### Brief
Output only the stretch of the listing that starts at the line containing "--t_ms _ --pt" and ends at the line containing "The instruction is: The", reproduced exactly with both ends.
┌──
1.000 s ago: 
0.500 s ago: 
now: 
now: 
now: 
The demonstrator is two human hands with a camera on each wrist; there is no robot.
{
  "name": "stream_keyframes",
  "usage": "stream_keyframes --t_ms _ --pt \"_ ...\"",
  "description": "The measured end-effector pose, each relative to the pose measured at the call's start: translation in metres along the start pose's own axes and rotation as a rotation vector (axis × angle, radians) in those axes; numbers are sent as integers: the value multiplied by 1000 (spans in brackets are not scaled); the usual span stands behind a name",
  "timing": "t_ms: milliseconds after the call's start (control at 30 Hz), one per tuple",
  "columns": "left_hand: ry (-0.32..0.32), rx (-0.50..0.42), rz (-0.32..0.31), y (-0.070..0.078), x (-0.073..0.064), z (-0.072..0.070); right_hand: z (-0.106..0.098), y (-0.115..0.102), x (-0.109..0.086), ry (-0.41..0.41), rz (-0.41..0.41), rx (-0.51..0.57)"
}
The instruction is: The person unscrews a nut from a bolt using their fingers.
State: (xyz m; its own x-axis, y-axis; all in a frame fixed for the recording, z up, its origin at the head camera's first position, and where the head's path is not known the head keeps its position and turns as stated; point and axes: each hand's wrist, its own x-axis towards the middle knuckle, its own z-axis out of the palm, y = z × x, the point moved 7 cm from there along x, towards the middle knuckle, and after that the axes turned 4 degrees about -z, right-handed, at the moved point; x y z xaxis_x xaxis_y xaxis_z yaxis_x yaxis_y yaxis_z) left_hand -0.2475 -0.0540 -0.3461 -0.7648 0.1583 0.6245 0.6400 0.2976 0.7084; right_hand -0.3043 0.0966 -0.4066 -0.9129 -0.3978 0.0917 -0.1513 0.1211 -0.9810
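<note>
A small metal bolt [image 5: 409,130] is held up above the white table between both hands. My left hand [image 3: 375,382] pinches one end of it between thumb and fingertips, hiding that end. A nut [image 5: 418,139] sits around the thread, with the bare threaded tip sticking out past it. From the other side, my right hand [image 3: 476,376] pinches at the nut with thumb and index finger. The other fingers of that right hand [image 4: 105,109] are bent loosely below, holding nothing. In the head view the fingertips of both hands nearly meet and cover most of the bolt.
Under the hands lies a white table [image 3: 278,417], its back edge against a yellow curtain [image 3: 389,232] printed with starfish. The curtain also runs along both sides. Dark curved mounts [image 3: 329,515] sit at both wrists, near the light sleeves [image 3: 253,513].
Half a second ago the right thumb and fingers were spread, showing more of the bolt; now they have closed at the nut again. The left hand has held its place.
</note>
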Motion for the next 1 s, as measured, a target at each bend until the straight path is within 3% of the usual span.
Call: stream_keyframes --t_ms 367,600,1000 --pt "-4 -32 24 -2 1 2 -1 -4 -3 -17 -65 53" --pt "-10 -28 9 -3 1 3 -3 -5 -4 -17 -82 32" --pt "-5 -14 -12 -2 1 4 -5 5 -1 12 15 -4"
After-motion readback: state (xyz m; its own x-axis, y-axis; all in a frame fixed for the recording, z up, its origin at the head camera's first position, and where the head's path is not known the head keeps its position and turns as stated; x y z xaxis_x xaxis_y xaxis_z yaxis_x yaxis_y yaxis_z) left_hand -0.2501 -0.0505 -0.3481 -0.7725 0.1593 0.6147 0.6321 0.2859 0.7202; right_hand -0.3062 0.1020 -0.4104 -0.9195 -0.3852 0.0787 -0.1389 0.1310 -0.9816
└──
### Solution to this task
  "usage": "stream_keyframes --t_ms _ --pt \"_ ...\"",
  "description": "The measured end-effector pose, each relative to the pose measured at the call's start: translation in metres along the start pose's own axes and rotation as a rotation vector (axis × angle, radians) in those axes; numbers are sent as integers: the value multiplied by 1000 (spans in brackets are not scaled); the usual span stands behind a name",
  "timing": "t_ms: milliseconds after the call's start (control at 30 Hz), one per tuple",
  "columns": "left_hand: ry (-0.32..0.32), rx (-0.50..0.42), rz (-0.32..0.31), y (-0.070..0.078), x (-0.073..0.064), z (-0.072..0.070); right_hand: z (-0.106..0.098), y (-0.115..0.102), x (-0.109..0.086), ry (-0.41..0.41), rz (-0.41..0.41), rx (-0.51..0.57)"
}
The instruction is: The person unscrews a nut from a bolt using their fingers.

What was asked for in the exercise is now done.